El beneficiario es un abogado que denunció a la SNCF por un retraso de media hora en un tren que debía llevarlo a la capital. Por esos 30 minutos, no pudo abordar otro servicio que lo llevara a Nîmes, en el sureste del país, donde tenía que ir a un juicio.
Según la abogada del demandante, Anne-Laure Archambault, es la primera vez que la compañía de trenes es condenada a resarcir a un pasajero que no pudo cumplir con una obligación laboral por llegar tarde.
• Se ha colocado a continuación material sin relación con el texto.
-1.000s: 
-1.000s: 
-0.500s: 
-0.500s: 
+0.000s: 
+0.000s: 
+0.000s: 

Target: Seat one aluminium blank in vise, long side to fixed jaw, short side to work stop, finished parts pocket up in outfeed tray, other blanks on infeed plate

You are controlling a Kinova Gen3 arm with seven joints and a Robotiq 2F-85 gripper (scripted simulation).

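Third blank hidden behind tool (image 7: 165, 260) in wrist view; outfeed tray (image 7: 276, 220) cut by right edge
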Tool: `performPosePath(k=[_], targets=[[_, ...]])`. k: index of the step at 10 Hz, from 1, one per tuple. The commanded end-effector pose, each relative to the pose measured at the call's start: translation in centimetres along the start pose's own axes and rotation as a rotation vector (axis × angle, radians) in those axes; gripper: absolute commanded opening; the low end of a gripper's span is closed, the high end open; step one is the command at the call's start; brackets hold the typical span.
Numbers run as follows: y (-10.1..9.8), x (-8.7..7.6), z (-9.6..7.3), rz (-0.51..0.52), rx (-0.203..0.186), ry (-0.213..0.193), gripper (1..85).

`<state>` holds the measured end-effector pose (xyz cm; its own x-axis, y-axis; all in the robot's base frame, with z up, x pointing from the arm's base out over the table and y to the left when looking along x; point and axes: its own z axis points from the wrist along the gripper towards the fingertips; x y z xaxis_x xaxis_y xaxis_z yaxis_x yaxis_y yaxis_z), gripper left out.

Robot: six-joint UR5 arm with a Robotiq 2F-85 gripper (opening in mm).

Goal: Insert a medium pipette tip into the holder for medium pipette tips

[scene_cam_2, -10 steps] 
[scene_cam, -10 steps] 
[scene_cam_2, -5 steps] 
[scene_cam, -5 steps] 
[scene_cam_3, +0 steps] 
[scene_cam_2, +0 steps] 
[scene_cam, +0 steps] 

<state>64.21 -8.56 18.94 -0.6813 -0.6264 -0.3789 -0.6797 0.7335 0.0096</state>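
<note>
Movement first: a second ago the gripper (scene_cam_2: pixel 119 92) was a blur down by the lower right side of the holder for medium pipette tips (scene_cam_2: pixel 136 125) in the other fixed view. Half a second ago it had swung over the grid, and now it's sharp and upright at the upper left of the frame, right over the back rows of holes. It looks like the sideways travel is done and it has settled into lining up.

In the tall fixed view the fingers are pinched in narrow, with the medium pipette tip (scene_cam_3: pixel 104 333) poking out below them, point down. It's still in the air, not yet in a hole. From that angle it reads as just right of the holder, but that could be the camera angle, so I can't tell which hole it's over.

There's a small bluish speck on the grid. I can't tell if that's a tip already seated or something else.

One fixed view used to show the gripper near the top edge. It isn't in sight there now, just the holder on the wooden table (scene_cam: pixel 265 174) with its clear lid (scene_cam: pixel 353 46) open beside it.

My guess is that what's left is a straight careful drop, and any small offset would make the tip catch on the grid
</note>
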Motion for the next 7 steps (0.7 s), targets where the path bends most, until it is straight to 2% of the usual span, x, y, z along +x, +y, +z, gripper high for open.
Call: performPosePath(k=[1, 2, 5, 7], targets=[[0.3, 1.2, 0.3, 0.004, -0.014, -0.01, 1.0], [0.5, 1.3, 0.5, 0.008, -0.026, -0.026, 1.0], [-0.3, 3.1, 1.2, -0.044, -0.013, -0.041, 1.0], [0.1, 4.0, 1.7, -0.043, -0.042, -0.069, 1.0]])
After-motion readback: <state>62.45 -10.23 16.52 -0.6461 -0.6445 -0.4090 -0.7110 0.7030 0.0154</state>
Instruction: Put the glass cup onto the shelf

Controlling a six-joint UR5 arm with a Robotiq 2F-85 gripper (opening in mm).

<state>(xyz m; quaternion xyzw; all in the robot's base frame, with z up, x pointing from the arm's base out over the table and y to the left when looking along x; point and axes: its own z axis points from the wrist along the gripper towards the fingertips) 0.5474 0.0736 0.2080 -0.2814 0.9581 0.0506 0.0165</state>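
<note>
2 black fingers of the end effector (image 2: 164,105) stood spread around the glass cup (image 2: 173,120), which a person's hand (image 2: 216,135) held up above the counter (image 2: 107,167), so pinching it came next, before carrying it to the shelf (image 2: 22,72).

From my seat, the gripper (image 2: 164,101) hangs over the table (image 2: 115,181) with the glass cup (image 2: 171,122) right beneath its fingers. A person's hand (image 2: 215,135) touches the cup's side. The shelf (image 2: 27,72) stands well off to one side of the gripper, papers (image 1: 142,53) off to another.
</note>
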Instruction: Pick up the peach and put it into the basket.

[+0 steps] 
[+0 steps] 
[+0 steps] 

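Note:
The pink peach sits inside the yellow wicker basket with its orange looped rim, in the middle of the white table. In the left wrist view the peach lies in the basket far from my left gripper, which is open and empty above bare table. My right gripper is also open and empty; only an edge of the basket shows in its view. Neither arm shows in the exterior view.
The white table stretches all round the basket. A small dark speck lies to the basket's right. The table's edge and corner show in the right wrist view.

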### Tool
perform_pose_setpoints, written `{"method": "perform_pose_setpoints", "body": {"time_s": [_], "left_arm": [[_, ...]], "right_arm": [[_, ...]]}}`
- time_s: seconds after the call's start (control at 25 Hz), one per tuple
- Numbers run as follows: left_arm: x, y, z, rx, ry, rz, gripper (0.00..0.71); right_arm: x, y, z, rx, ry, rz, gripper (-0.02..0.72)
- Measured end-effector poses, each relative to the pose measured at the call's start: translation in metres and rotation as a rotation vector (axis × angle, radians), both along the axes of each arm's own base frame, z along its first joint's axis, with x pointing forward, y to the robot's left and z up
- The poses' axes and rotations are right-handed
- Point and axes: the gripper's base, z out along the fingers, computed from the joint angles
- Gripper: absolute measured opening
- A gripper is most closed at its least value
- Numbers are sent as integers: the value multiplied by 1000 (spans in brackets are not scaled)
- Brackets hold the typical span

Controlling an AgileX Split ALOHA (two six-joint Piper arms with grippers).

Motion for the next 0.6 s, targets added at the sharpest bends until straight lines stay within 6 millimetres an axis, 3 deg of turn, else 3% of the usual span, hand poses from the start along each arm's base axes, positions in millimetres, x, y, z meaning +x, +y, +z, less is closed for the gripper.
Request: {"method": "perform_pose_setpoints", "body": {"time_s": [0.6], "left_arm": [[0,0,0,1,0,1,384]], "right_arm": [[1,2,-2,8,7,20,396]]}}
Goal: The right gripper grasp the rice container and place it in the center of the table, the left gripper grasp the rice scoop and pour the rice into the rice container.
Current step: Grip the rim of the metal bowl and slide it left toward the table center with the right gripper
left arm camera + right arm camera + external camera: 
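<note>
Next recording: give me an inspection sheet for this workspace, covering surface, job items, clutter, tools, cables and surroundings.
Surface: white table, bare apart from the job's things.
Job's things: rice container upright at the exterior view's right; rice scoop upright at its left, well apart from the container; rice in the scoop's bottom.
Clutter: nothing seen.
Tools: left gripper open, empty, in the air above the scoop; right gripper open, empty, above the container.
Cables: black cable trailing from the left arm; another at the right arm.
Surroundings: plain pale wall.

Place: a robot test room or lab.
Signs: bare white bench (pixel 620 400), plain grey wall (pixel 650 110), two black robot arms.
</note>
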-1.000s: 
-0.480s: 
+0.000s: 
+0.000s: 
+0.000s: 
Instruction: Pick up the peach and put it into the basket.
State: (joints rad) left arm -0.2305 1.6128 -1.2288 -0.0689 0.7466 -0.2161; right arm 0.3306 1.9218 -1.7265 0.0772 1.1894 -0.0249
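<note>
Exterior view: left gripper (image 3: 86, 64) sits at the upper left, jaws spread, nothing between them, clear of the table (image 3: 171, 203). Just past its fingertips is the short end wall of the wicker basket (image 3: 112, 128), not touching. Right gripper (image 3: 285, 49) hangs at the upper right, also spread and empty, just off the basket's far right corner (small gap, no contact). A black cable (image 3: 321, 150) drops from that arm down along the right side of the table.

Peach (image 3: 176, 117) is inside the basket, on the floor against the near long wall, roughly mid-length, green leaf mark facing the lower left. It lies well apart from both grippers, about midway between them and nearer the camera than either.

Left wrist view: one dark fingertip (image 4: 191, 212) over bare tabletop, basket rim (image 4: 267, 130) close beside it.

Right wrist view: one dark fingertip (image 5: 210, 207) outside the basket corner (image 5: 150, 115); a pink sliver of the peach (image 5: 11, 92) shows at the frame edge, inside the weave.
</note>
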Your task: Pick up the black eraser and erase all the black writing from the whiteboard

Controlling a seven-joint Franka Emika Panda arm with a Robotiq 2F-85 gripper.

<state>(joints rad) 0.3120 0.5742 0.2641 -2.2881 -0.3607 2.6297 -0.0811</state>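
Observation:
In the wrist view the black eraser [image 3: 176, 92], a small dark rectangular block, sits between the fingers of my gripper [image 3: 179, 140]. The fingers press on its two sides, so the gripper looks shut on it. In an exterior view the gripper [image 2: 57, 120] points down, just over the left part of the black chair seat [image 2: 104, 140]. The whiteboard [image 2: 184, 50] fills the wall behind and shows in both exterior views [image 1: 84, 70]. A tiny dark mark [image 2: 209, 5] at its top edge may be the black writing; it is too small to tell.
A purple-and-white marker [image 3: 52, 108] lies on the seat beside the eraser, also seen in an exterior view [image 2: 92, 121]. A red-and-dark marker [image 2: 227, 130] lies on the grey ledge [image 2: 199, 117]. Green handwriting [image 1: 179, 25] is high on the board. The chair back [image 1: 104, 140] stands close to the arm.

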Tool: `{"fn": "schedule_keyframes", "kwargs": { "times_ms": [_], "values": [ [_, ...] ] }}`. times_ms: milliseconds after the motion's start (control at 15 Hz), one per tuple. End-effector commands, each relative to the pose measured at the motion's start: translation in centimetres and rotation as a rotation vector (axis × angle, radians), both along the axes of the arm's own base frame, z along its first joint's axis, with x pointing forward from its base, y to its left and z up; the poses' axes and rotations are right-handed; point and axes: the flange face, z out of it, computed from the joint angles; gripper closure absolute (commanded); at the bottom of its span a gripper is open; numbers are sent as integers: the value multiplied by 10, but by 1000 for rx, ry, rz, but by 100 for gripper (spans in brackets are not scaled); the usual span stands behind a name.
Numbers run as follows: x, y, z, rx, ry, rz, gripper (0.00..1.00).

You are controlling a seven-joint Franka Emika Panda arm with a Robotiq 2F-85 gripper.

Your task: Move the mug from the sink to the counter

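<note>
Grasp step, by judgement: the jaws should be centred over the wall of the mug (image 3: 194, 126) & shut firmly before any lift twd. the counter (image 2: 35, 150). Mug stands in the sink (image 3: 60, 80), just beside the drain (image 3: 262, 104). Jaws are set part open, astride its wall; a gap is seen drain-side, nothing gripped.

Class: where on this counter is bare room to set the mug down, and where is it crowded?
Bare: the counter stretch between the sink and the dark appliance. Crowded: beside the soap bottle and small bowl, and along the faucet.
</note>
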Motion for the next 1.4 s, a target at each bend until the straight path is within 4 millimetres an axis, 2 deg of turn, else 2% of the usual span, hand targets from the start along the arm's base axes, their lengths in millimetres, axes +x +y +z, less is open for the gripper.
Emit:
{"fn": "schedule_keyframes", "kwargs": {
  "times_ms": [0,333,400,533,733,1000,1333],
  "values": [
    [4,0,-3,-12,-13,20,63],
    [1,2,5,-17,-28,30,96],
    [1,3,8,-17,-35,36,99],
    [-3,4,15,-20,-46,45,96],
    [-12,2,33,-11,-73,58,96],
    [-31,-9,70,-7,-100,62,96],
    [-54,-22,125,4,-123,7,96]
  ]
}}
El fallo quedará firme porque la SNCF decidió no apelarlo.
Ante tal resolución, los medios franceses se cuestionan si la empresa no será objeto de una avalancha de quejas similares.
En primera instancia los tribunales dieron razón a la SNCF, al considerar que el usuario había previsto poco tiempo entre ambos trenes. Pero el tribunal de apelación se pronunció en favor del demandante, argumentando que la demora se produjo por una falla en la señalización, imputable a la demandada.
En consecuencia, se expidió condenando a la SNCF al pago de una multa de 2.836,12 euros por el dinero que el abogado dejó de ganar a causa del retraso, otros 500 por la inquietud generada y 1.500 más por los gastos de los letrados.
Desde la compañía aseveran que el fallo no provocará una lluvia de denuncias porque no todos los casos son comparables. Sus servicios jurídicos indican que casos como éste tienen una treintena al año y que algunos los ganan y otros los pierden, por lo que restaron importancia a la sentencia.